Enter the maze

Where's my signal?

We've all experienced the terror which comes with losing signal on your mobile phone: losing the ability to make texts, calls and, most importantly of all, our precious Internet. We walk around: inside, outside, eyes glued to the top of the screen desperately hoping for the bars to appear so that our lives can continue once more. Soon desperation and panic turns to frustration. Desperate attempts to call the network operator are made, before we realize we don't have signal. What's the problem? Queen Mary student Bapanna Bhamidimarri explains.

Woman on a Mobile in the city: 000011191819

The reality is cities are the hardest places to make sure coverage is universal. Compared with rural areas where the main reason for bad coverage is the lack of towers, cities are crowded and complicated, with huge differences in the obstacles blocking the path of the signal: the glass and steel of the cities have completely different properties to the houses in the suburbs. Because of the problems, everything engineers and architects do to make sure we can all use our phones in cities is a compromise between cost, the area of coverage and the signal strength in that area. Their aim is that you should be getting bars on your phone and the nightmare situation shouldn't happen.

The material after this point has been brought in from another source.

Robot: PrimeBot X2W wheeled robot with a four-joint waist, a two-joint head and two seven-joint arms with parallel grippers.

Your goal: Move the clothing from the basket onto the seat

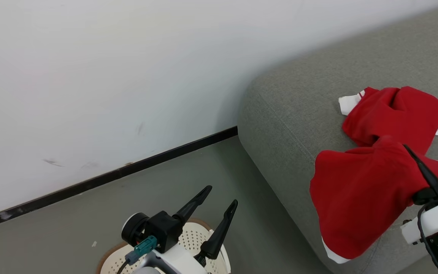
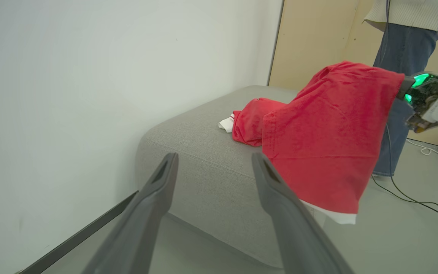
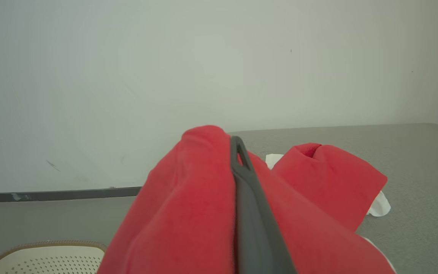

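Clothing (image 1: 359,190): soft bright red fabric, white hem

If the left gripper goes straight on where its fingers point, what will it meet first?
Probably the rounded end of the grey sofa; the left gripper frames it between open fingers. The red garment hangs just right of that line.

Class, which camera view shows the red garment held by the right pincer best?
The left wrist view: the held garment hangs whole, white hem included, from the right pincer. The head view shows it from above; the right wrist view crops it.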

The more bars you see on your phone, the more signal it receives. However, more bars don't always mean more useful signal. Anywhere from a lot to a little of it will be noise - signal that carries no data. This noise can come from all sorts of places: other phone towers, TV masts, even outer space. All these other signals interfere with the one traveling directly between the phone and the tower through an effect called 'superpositioning'. This is when waves 'add up' or 'cancel each other'. Imagine two people making waves along a bed sheet. When two big waves meet each other an even bigger wave is created, but when two meet that are out of step - one going up as the other goes down - they cancel and a flat area is formed. If this happens to even a short part of a mobile signal, that data will be corrupted and unreadable. The phone will still show bars though as it will still be picking up something from the tower.

As well as interference to the original signal, mobiles pick up duplicate signals all the time too. This is because city environments tend to have surfaces that reflect and scatter signals (glass, water, steel and so on). Those reflected signals take a longer route so are received by the phone later than the original. This again causes superposition. It also means the phone has to put effort into working out which is the original and which the duplicate signal. If it can't, then calls will be dropped and texts either won't be received or be received more than once. Because these signals also come from the tower, the phone sees them as signs of a strong signal - so even though the actual usable signal might be low, the number of bars will be high.

One thing that would help is to boost the power of the base station and the phone, so that the signals they send are stronger. However, there is an ongoing debate over whether the radiation used by mobile phones could be causing cancers or other health problems - the World Health Organization has classified them as possibly cancer causing though the jury is still out. As a result limits have also been placed on the maximum power the signals being broadcast by a phone can have. On the other hand, the large studies that have been done have found that there are no health problems caused by using mobiles even over many years. More research needs to be done before we know for sure what the risk really is.

The mobile phone industry is spending huge amounts of money trying to solve the problem of bad signal in cities, but the solution unfortunately isn't simple. There's probably only so much that can be done in the pursuit of more bars - and even then it may not guarantee a good signal. So that leaves a challenge for would be electronic engineers! The only thing that the poor signal-less mobile phone owner can do for now, though, is to hope to get lucky with a nearby tower, or failing that, rely on the good old landline.